Joseph Fitzgerald Kamara has been appointed the new head of Sierra Leone’s Anti- Corruption Commission (ACC) following the resignation of Abdul Tejan-Cole in May. While Tejan-Cole’s departure was shrouded in speculation surrounding undertones of government interference, advocates hope that the appointment of a new commissioner will bring credibility and legitimacy to the ACC. Kamara, who has held senior public positions, acting as the President of the Sierra Leone Bar Association and the Deputy Prosecutor of the Special Court of Sierra Leone, has subsequently developed a reputation as a legal luminary and many hope that his public stature will fill the vacuum that Tejan-Cole left behind.
However, satisfying the anti-corruption agenda will not be an easy task.

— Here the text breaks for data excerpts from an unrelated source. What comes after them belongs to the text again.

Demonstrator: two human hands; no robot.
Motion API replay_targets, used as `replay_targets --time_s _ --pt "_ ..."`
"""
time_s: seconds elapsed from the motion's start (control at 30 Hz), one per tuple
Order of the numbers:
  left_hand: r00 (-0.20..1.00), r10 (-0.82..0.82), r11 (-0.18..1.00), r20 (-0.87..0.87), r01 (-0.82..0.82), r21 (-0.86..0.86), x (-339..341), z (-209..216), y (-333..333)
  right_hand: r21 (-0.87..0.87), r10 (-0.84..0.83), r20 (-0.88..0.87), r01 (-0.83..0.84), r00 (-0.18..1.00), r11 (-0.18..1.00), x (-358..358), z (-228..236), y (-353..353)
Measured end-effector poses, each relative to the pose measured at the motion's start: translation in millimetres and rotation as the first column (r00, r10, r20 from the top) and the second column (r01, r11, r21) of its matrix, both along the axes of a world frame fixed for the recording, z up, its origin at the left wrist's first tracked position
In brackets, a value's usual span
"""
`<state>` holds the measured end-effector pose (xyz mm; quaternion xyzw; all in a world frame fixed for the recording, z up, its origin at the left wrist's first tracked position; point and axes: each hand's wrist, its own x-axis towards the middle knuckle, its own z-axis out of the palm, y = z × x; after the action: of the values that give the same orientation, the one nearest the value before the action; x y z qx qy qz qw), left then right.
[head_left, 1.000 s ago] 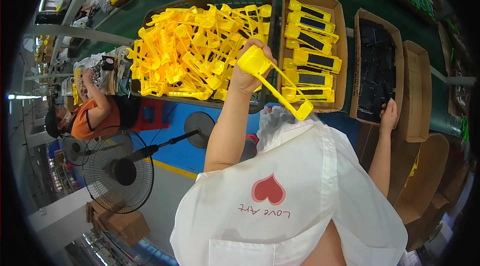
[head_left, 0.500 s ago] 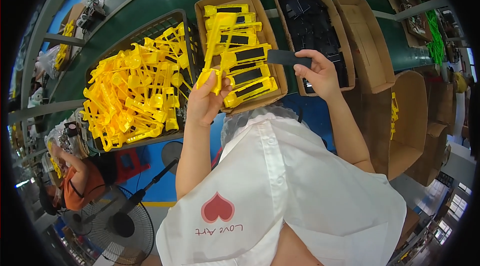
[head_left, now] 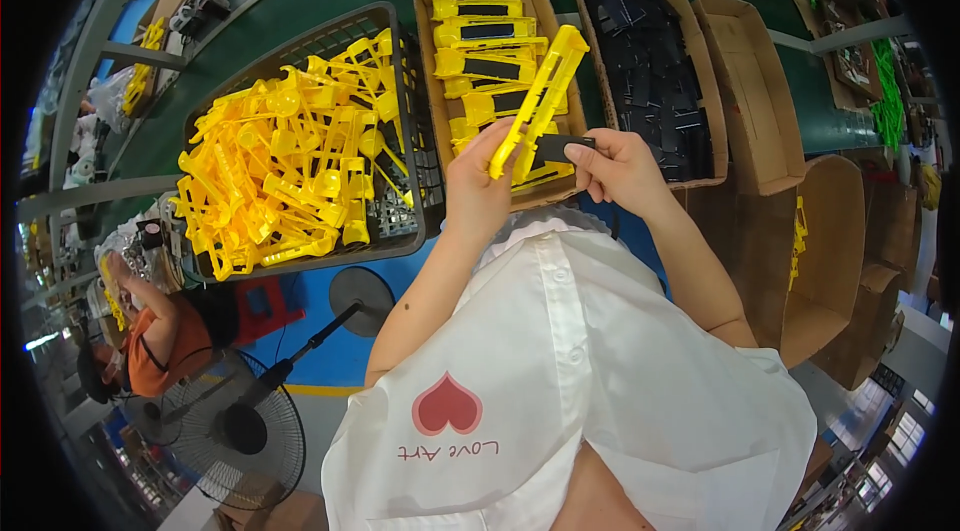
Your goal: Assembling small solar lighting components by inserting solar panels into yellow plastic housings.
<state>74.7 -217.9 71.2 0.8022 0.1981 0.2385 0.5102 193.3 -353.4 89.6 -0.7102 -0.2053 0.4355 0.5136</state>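
Observation:
My left hand [head_left: 480,181] is closed on a long yellow plastic frame [head_left: 545,96], which it holds up at a tilt over the near end of a cardboard tray. In my right hand [head_left: 618,169], thumb and fingers pinch a flat black strip [head_left: 562,147]. The strip's left end meets the lower part of the yellow frame; whether it sits inside cannot be made out. Beneath, the cardboard tray [head_left: 430,61] holds several yellow frames with black strips in them [head_left: 497,29]. To the right, a cardboard box [head_left: 716,121] is filled with loose black strips [head_left: 645,71].
A dark plastic basket [head_left: 400,246] heaped with yellow frames [head_left: 290,151] stands on the left. An open cardboard box [head_left: 750,81] lies right of the strips, with larger cartons [head_left: 825,251] below it. A standing fan [head_left: 245,426] and a person in orange [head_left: 165,346] are at lower left.
My left hand has moved right with the yellow frame, which now leans to the right. My right hand has brought the black strip down against the frame.

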Motion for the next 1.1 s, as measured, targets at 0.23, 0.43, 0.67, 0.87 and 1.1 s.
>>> replay_targets --time_s 0.23,0.43,0.67,0.87,1.1 --pt "0.965 0.126 0.941 0.229 -0.189 0.282 1.9 18.5 -21.1 0.282 -0.179 -0.098 0.2 0.979 0.938 -35.1 -11.2 16.0" --pt "0.974 0.156 0.952 0.163 -0.192 0.238 -0.1 14.4 -16.0 0.258 -0.174 -0.154 0.209 0.973 0.943 -32.3 -7.2 19.8" --pt "0.992 0.02 0.897 0.123 -0.072 0.436 -6.5 7.1 -14.7 0.215 -0.253 -0.204 0.295 0.946 0.931 -23.3 -14.1 18.4" --pt "0.984 0.164 0.984 -0.073 -0.168 -0.063 -36.5 30.9 37.8 0.137 -0.056 -0.079 0.067 0.995 0.988 -2.5 3.8 3.7" --pt "0.926 -0.258 0.769 -0.277 0.024 -0.639 -49.5 8.3 56.7 -0.094 0.239 -0.005 -0.239 0.971 0.966 -2.8 28.6 13.8"
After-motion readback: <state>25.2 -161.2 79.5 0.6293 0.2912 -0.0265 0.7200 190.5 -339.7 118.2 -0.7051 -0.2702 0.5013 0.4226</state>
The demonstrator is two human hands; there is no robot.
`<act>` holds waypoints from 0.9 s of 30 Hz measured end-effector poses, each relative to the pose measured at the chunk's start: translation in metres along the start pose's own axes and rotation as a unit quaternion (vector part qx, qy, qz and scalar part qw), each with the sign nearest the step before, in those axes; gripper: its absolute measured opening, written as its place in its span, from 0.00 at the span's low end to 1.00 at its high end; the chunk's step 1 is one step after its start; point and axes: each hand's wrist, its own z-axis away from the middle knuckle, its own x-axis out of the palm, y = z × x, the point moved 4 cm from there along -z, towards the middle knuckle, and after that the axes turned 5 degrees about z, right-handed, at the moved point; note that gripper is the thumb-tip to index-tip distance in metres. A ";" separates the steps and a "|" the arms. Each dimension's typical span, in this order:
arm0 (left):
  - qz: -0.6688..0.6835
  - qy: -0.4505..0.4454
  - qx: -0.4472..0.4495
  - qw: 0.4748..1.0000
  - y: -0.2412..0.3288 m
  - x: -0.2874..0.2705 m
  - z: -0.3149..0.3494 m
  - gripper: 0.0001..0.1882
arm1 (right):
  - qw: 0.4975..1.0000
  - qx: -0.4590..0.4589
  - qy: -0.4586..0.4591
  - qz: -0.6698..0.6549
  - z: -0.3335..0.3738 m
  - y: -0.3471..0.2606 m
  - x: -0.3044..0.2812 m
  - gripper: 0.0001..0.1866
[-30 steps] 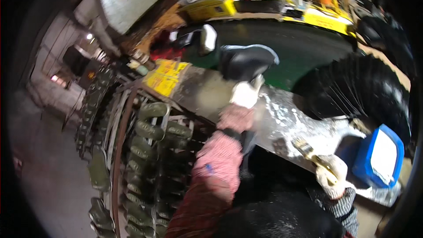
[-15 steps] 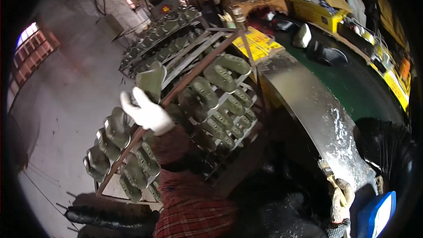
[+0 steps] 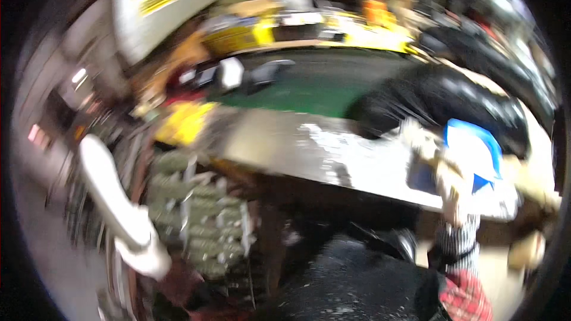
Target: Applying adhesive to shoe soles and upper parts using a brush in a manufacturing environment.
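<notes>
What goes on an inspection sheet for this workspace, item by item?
Surface: grey metal-looking bench, smeared white in places; dark-green flat surface behind.
Job's things: long white-soled shoe, blurred; pale-bristled brush near blue plastic container.
Clutter: yellow cardboard box, glossy black bundle.
Grips: white-gloved left grip closed on the shoe; pale-gloved right grip closed around the brush.
Cables: nothing seen through the blur.
Surroundings: racked dull-green shoes; grey panel with yellow warning label.
</notes>
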 end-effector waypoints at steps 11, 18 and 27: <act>0.053 -0.064 -0.513 0.854 -0.273 0.042 0.150 0.42 | 0.841 0.054 0.110 0.527 -0.023 -0.075 -0.100 0.12; 0.047 -0.010 -0.748 0.662 -0.256 -0.029 0.206 0.42 | 0.943 0.037 0.176 0.281 0.014 -0.066 -0.137 0.13; 0.087 0.006 -0.751 0.655 -0.295 -0.062 0.210 0.54 | 0.939 -0.076 -0.294 0.161 -0.026 0.000 0.178 0.15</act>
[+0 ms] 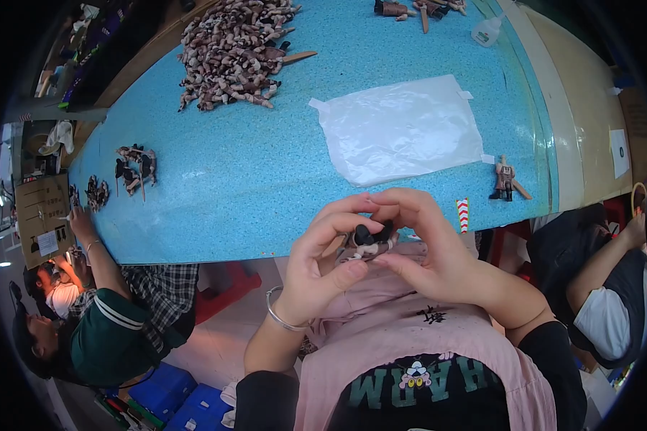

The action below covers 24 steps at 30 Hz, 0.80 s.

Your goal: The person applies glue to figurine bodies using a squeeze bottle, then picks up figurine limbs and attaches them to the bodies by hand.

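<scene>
Apparently mid-work, left hand (322, 253) and right hand (433, 251) curl fingers round one small black-and-beige plastic figure (369, 248), a brown-and-beige figure heap (231, 63) lying untouched.

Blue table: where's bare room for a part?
Bare: the wide patch of blue table between the small figure cluster and the white sheet; also between that sheet and the far-edge figures. Crowded: figure pile far left; lone figure right; near edge, where left hand and right hand grip the held figure.
</scene>
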Available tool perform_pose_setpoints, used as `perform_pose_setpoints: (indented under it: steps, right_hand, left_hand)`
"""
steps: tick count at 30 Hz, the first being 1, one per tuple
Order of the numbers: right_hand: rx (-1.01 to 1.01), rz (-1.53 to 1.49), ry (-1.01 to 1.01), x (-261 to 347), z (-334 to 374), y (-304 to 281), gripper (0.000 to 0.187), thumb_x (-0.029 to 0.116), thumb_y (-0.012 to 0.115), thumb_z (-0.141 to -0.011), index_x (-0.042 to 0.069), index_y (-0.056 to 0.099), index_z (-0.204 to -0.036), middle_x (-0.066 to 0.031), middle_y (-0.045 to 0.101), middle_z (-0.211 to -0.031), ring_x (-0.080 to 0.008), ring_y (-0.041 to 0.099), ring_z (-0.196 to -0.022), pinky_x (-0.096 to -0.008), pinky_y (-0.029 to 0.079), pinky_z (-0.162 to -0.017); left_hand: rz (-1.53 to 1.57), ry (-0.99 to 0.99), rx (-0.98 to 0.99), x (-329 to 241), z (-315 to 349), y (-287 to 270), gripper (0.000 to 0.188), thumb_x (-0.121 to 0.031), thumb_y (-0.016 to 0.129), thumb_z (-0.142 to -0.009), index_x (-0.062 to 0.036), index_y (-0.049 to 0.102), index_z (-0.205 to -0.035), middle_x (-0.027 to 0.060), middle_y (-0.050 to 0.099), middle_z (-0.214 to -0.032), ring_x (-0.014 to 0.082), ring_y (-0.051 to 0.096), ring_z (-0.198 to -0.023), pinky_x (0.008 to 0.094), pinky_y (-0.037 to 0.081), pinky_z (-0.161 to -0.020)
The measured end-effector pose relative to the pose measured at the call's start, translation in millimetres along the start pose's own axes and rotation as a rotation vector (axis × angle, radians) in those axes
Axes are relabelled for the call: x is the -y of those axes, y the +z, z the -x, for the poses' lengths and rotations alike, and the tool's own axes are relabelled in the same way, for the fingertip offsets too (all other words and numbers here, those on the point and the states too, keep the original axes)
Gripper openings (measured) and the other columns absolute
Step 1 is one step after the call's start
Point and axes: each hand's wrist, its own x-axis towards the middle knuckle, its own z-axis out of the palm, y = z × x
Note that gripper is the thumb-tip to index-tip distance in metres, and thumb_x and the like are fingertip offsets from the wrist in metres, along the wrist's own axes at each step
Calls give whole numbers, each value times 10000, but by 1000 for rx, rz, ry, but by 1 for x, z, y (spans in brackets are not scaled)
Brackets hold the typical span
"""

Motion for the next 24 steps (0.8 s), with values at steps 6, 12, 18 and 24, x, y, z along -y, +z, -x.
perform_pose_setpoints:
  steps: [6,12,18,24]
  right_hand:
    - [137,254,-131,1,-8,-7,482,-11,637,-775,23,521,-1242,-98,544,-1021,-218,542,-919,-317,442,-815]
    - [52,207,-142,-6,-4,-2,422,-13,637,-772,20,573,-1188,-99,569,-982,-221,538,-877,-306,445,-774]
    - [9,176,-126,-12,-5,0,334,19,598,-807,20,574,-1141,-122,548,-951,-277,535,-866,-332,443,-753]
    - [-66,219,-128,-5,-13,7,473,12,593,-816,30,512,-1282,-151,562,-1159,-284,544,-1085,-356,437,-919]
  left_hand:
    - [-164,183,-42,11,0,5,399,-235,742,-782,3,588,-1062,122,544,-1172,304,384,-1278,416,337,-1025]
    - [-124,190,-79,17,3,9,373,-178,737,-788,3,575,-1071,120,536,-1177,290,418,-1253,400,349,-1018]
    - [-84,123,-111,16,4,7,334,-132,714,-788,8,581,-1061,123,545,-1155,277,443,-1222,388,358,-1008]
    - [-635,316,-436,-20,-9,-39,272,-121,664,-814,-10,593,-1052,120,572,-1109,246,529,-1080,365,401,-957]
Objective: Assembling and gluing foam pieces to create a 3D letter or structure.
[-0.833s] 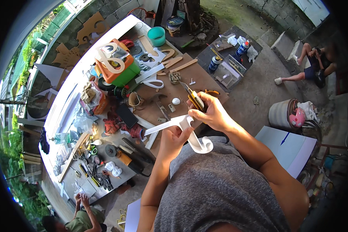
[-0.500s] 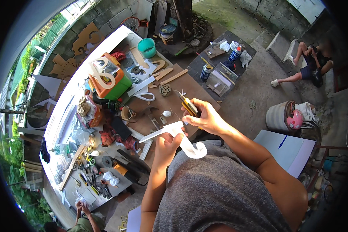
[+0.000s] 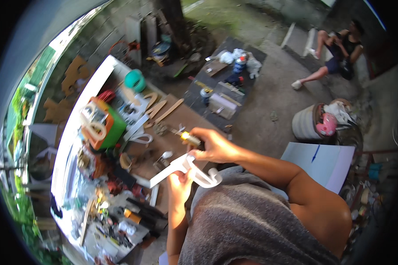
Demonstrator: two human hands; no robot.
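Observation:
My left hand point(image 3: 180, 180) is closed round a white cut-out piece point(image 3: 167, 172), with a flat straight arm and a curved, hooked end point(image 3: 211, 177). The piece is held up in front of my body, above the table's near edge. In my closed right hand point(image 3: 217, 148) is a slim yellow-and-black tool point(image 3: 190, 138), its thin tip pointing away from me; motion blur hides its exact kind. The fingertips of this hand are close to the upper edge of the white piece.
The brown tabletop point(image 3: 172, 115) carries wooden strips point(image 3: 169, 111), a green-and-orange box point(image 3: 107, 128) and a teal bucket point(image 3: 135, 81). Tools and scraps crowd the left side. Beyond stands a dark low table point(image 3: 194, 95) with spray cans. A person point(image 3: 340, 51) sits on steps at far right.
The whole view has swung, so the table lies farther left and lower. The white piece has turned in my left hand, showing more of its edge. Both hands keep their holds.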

Though significant strides with ventures like Anti-Corruption Act 2008 and the National Anti-Corruption Strategy were taken under the management Tejan-Cole, his departure clearly reflected the difficulties the ACC faces. The strength and leverage of Kamara’s appointment will undoubtedly be measured by the degree of perceived independence, investigative and prosecutorial freedom that the ACC is able to enact.
Critics fear that Kamara’s appointment is merely a form of propagation of “northernisation” by President Ernest Bai Koroma and there are reservations that the ACC may experience reversions back to the politicisation and marginalisation that appeared to plague Tejan-Cole towards the end of his tenure. For the most part Kamara’s appointment appears to be positively met but only time will tell if he will be able to effectively fulfil the aspirations of millions of Sierra Leoneans and lead the battle against corruption or if he will flounder under the weight of such expectation.